# Welding Bumper



## mountainlady56 (Feb 13, 2006)

HI!
Was at the dealership, yesterday, and my salesperson told me that she could refer me to a person that welded the bumpers on the OBs so they would substantially hold a bike rack. I told her that many people had welded receivers to the frames and then put the bike racks into the receivers, but there had been one case of the bumper falling off reported on the forum. She said that many people had this done and were using the bumper bike racks with no problem. 
Comments welcomed, as I need a bike rack for 2 bikes, now.
Darlene action


----------



## HootBob (Apr 26, 2004)

Sorry Darlene but I would get a reciever put onto the rear of the frame before putting one on the bumper
The bumper are welded in 3 places to the frame and I know my welds don't look the greatest
That's why I went the other way

Don


----------



## huntr70 (Jul 8, 2005)

I would let them do it if they want to sign a waiver stating that if the bumper falls off and you loose the bikes, they will reimburse you for the cost of the bikes, bike rack, and bumper, plus labor to reinstall bumper.

I'm sure they will sing a different tune then.....









Steve


----------



## Thor (Apr 7, 2004)

We added a receiver and welded it to the frame. In my opinion it is the only way to go. My neighbour has a Terry and bolted a bike rack on and his bumper is now twisted. He is bringing his trailer in for repair and welding a receiver to the frame.

Thor


----------



## tdvffjohn (Mar 10, 2005)

The other reason for using a reciever on the Outback is then when you drop the trailer, you can transfer the bike rack hitch to the tow vehicle and take the bikes easily elsewhere to ride. Double purpose.

John


----------



## mountainlady56 (Feb 13, 2006)

Thanks for the input.

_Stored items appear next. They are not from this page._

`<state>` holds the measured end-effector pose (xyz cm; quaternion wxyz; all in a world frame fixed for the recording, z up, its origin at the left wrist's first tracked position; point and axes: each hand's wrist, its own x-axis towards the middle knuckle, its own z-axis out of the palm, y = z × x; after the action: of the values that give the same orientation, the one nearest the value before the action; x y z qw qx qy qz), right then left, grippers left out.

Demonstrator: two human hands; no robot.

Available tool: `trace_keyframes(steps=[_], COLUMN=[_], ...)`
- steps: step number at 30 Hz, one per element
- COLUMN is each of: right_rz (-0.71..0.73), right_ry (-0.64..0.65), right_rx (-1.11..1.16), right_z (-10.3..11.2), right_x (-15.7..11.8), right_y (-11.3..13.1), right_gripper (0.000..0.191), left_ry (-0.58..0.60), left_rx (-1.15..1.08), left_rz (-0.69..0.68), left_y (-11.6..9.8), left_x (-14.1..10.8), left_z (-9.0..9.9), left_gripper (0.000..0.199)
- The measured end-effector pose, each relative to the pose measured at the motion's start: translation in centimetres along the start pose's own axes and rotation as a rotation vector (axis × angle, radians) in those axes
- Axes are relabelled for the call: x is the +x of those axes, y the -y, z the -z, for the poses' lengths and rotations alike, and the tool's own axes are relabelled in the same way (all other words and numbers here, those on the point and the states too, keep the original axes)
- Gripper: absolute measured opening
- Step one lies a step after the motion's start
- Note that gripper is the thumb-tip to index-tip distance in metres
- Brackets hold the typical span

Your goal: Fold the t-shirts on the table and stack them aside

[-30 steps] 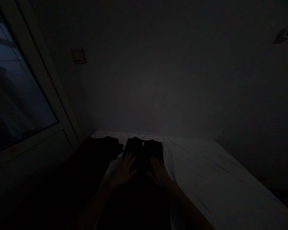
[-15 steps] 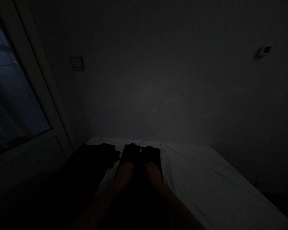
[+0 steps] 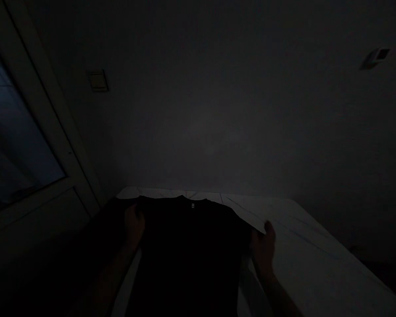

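A black T-shirt with a small pale neck label lies face up, collar toward the wall, its sleeves spread to both sides. At its left sleeve is my left hand, fingers closed around the dark cloth, though the dim light hides the exact grip. My right hand has the end of the right sleeve between thumb and fingers, the thumb pointing up. Another dark garment lies to the left; its outline merges with the T-shirt in the darkness.
The table has a white, marble-patterned top and reaches the grey wall. A light switch and a small fixture are on the wall. A door with a glass pane stands at the left.
Both hands have moved from the middle of the T-shirt outward to its sleeves. The T-shirt, narrow before, now shows its sleeves spread wide. The view has shifted slightly.
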<state>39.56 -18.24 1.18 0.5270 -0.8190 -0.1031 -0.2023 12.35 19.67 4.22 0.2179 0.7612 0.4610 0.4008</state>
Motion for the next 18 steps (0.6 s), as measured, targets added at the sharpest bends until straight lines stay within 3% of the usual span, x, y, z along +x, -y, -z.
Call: trace_keyframes(steps=[3, 5, 8, 11, 14, 18], right_rz=[0.432, 0.532, 0.502, 0.487, 0.476, 0.427], right_ry=[0.328, 0.587, 0.852, 0.912, 0.934, 0.882], right_rx=[-0.141, -0.32, -0.565, -0.64, -0.652, -0.612], right_z=[-2.8, -4.4, -5.4, -5.0, -4.9, -6.6], right_x=[-1.6, -3.1, -4.9, -5.4, -4.3, -0.2], right_y=[3.2, 4.1, 3.4, 2.7, 3.1, 4.6], right_gripper=[0.07, 0.068, 0.072, 0.074, 0.069, 0.053], left_ry=[0.293, 0.502, 0.679, 0.74, 0.761, 0.632], left_rx=[0.144, 0.297, 0.449, 0.459, 0.421, 0.434], left_rz=[-0.516, -0.698, -0.701, -0.66, -0.631, -0.583], left_y=[-2.6, -3.5, -3.6, -3.3, -3.5, -3.8], left_x=[-3.7, -6.4, -8.9, -9.0, -7.0, -1.7], left_z=[-3.9, -6.2, -7.6, -7.3, -6.9, -7.5], left_gripper=[0.048, 0.051, 0.056, 0.061, 0.056, 0.045])
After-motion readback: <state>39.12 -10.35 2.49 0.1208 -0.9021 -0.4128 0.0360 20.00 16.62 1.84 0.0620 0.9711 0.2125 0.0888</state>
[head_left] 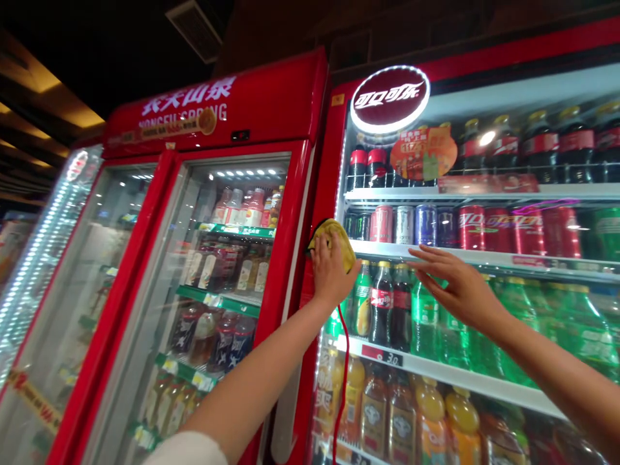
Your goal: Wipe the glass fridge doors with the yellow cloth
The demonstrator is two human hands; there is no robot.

I didn't think this would fly, and know it's been much talked about, but just wanted to verify.
Thanks!
Darlene action


----------



## battalionchief3 (Jun 27, 2006)

I looked at my bumper and it looks welded on. it looks like it has gussetts in the corners too. my spare tire is mounted to it and it came like that so it cant hold a bike rack? is it just too much weight? where is everyone elses spare tire at? it looks strong enough but looks can be aint always enough.....


----------



## Oregon_Camper (Sep 13, 2004)

huntr70 said:


> I would let them do it if they want to sign a waiver stating that if the bumper falls off and you loose the bikes, they will reimburse you for the cost of the bikes, bike rack, and bumper, plus labor to reinstall bumper.
> 
> I'm sure they will sing a different tune then.....
> 
> ...


...and pay all the legal bills from the lawsuit the guy behind you is going to file as your bike/rack goes slamming into their car.


----------



## ali (Aug 6, 2006)

tdvffjohn said:


> The other reason for using a reciever on the Outback is then when you drop the trailer, you can transfer the bike rack hitch to the tow vehicle and take the bikes easily elsewhere to ride. Double purpose.
> 
> John


If we do get an OB, plus a new TV, la, la, la.....!

Could someone post a pic of how the receiver works and what exactly it is. We have a bike hitch but can't figure out where exactly we'd put it if the TT was attached to the TV (newbies!).

Thanks, Ali


----------



## andrhuxl (Jul 15, 2006)

For those of you that have had the reciever welded to the frame, did you have the dealer do it or did you go somewhere else?


----------



## tdvffjohn (Mar 10, 2005)

I know Thor, Huntr70 and Hootbob have put them on. Check there members gallery or under mods gallery for pics.


----------



## Thor (Apr 7, 2004)

Our dealer was willing to install one for me at a cost. I found out that they do not do the work themselves; but have a local welder come in and do the work. I found the welder and went direct to him... I cut out the middleman, but I had to deliver the trailer to him. In my case, no big deal because the welder was less than 10min from my house.

Any good local welding shop should be able to do the work for you.

Thor


----------



## Oregon_Camper (Sep 13, 2004)

Don't forget about the option of installing a hitch on the front of your tow vehicle. I did this and it works great!


----------



## huntr70 (Jul 8, 2005)

I just used a discarded receiver hitch and modified it to fit the trailer frame. Extended the receiver tube and added a bar for stability.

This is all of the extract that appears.